**** SUPPLIED INFORMATION ****

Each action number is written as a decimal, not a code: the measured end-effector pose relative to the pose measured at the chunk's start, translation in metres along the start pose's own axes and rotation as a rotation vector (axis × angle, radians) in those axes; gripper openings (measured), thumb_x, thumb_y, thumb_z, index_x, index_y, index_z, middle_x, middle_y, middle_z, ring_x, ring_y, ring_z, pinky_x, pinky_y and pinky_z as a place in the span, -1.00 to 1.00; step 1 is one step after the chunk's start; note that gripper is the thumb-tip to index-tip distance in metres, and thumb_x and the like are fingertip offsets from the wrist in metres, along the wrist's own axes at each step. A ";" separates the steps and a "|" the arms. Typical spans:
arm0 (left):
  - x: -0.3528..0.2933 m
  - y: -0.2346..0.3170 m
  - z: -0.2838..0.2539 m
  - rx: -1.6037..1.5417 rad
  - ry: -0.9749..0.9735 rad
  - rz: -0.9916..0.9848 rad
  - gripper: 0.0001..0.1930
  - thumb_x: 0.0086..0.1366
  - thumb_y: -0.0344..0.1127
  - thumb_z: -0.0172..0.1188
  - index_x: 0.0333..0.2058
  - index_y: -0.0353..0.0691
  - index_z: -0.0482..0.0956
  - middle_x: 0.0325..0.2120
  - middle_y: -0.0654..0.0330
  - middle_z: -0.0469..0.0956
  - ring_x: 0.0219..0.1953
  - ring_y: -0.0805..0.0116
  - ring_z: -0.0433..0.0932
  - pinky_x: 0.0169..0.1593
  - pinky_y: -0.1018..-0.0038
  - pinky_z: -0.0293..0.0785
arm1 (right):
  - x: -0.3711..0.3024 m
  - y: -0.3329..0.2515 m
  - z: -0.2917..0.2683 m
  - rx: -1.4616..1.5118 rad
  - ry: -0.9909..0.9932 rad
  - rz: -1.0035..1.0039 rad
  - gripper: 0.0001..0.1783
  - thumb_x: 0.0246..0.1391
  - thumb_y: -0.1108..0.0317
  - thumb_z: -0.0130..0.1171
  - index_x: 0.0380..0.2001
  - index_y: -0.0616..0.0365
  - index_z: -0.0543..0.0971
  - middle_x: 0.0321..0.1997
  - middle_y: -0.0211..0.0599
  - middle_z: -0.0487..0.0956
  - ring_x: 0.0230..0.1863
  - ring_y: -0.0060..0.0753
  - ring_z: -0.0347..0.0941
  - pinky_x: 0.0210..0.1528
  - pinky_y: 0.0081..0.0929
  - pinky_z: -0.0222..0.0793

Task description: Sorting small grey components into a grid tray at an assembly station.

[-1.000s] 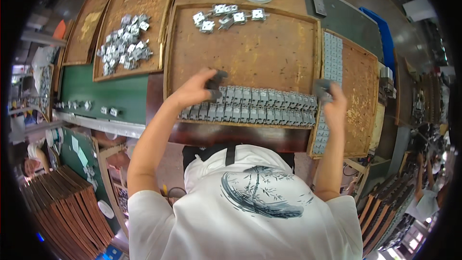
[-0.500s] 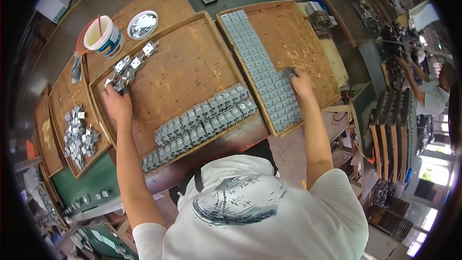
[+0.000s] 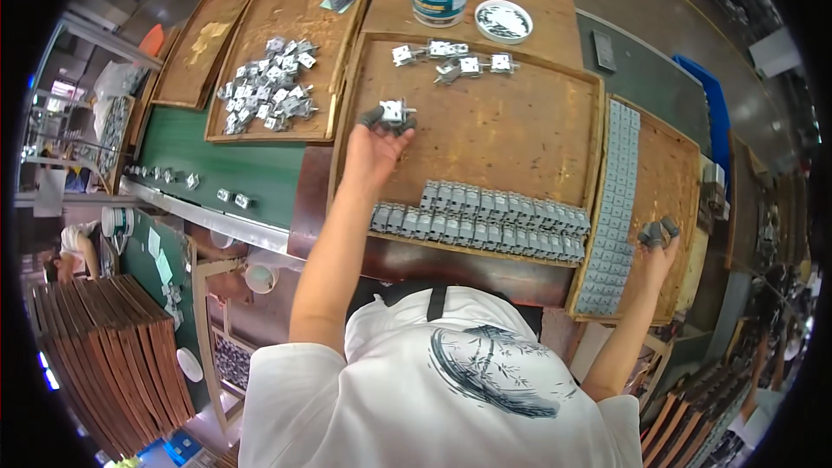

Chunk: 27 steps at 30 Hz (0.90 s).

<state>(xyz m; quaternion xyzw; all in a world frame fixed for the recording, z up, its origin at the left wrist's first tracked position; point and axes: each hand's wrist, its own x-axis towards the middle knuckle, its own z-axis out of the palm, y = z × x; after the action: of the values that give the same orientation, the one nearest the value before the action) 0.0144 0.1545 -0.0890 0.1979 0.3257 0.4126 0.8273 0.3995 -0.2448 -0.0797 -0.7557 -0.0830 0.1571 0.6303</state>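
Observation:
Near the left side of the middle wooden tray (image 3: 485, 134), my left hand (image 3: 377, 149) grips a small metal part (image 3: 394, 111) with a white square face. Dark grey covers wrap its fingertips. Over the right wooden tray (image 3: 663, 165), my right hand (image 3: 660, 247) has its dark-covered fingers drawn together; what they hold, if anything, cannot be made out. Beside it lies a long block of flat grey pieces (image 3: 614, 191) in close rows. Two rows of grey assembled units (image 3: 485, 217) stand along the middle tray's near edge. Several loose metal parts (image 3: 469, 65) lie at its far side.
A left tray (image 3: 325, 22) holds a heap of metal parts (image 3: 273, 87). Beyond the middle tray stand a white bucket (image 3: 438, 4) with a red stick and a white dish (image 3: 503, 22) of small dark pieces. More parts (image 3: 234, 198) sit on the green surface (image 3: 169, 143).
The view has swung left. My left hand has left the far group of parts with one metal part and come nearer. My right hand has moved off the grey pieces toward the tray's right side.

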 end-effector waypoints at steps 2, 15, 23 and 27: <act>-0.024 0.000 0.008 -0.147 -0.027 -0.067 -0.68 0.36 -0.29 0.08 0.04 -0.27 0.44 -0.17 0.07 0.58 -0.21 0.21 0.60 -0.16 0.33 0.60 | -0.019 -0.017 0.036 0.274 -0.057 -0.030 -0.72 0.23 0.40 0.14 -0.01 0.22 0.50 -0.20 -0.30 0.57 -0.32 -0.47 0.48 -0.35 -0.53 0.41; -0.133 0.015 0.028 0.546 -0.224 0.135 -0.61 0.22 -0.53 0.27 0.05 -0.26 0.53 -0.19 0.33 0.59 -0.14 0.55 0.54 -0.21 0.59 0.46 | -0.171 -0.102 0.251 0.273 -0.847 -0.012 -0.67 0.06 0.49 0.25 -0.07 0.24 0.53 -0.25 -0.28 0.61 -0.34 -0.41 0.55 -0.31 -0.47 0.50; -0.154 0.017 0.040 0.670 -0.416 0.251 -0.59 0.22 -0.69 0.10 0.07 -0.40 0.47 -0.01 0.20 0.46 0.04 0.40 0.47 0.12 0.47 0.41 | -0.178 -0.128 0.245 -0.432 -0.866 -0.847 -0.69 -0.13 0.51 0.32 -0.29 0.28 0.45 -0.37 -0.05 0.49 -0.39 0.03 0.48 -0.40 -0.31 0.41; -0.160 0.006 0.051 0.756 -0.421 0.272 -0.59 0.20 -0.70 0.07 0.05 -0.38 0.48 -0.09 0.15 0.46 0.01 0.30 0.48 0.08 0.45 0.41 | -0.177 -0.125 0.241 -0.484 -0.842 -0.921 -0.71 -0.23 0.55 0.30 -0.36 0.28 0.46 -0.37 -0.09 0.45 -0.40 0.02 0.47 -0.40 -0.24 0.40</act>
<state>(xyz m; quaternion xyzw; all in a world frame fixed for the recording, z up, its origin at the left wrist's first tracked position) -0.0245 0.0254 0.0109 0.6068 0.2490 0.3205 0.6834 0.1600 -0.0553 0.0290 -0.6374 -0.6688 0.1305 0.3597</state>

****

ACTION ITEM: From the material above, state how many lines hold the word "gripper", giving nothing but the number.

ANSWER TO THIS EXERCISE: 3